# ACTION ITEM
All of the data should be reproduced word for word, though its pictures must be omitted.

━━━━━━━━━━

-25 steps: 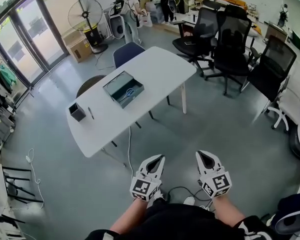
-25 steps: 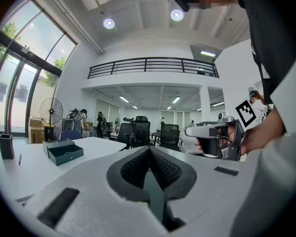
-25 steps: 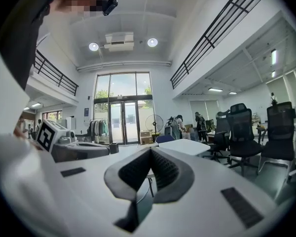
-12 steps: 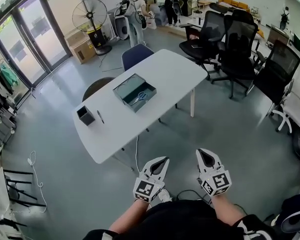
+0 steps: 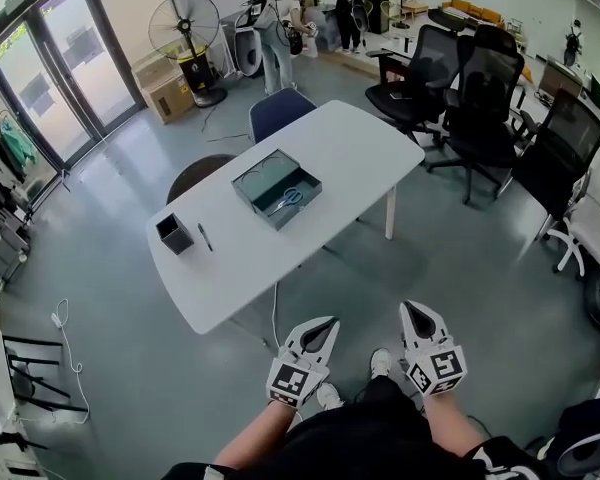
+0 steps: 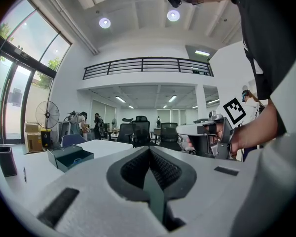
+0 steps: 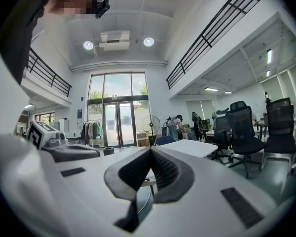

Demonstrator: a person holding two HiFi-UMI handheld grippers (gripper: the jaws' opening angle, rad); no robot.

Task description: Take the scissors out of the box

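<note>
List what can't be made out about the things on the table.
- Scissors: head view, too small to tell if blades are open; left gripper view, box wall hides most of them.
- Black container: head view, its walls hide any contents.
- Thin dark item beside it: head view, too small to identify.

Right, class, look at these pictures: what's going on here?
A person stands short of the white table with a tool in each hand. The left tool and right tool are both shut and empty, held out over the floor. The scissors lie untouched in the open box on the table; a small dark holder and a pen lie apart from it.
</note>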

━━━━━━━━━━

# RESPONSE TO THE EXERCISE
-25 steps: 
-25 steps: 
-25 steps: 
-12 steps: 
+0 steps: 
+0 steps: 
+0 steps: 

Demonstrator: a person holding two HiFi-UMI handheld grippers (gripper: the jaws' opening angle, rad); no robot.

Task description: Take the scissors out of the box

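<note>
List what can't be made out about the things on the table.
- Scissors: head view, too small to tell if blades are open; left gripper view, box wall hides most of them.
- Black container: head view, its walls hide any contents.
- Thin dark item beside it: head view, too small to identify.

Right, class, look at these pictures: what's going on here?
A person stands short of the white table with a tool in each hand. The left tool and right tool are both shut and empty, held out over the floor. The scissors lie untouched in the open box on the table; a small dark holder and a pen lie apart from it.
</note>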

No further output is expected for this exercise.